# Work required
Without including any images, output the listing below exactly.

# Supplied material
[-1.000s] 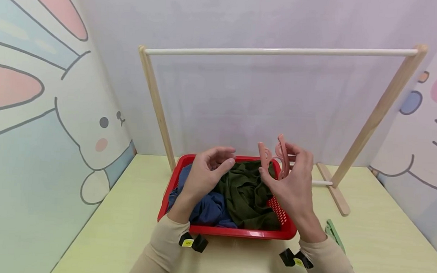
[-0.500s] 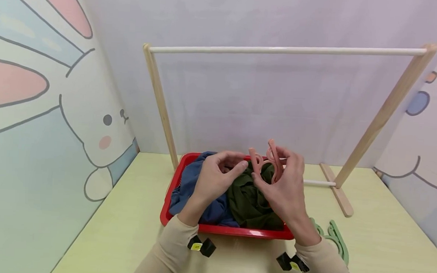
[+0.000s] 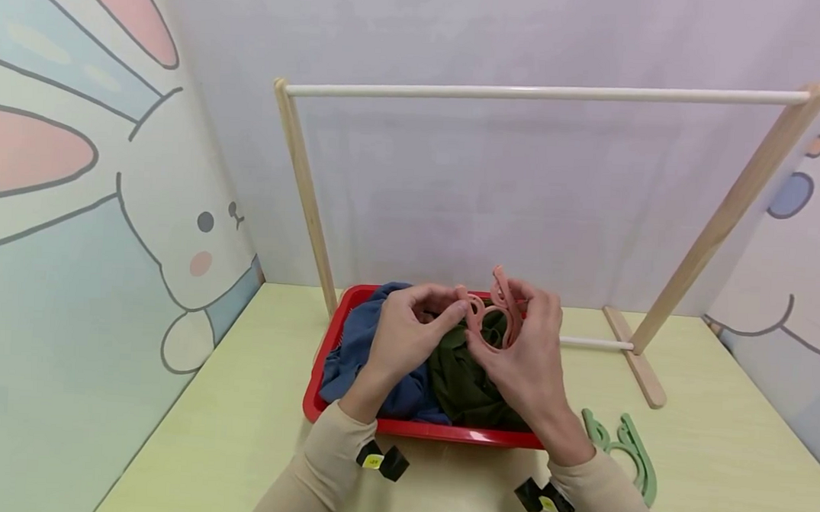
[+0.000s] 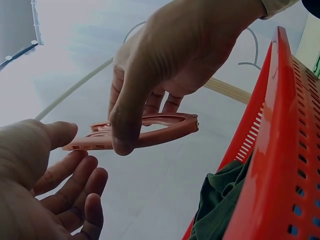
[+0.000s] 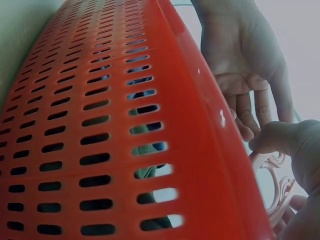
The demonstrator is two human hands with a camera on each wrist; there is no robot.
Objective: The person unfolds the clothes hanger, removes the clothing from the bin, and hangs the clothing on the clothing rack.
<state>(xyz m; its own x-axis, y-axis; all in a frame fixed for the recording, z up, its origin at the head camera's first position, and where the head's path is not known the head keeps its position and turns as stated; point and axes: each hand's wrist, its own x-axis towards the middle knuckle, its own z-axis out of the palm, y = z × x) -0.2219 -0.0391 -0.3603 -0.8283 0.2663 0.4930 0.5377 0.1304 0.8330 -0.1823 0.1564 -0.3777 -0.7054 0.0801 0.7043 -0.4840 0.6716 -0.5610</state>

# Written reply
[-1.000s] 
[-0.500s] 
[+0.000s] 
[+0.000s] 
[+0.000s] 
The demonstrator is two human hands with a camera on each wrist; there is no robot.
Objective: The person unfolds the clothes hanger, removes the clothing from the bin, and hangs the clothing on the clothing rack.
<state>(xyz m; its own x-axis, y-axis; all in a frame fixed for the recording, z up, its origin at the head camera's first position, and where the head's path is not known the head keeps its position and turns as stated; point and axes: each hand's wrist, its own x-axis towards the middle knuckle, its own z-axis out of the palm, y = z × x) -0.2219 -0.0391 -0.3603 -0.8283 0.2663 0.4930 0.5377 0.1304 0.8330 -0.1823 0.1564 -0.3777 -0.7054 0.0801 0.7043 -0.4840 0.6716 -0.5610</state>

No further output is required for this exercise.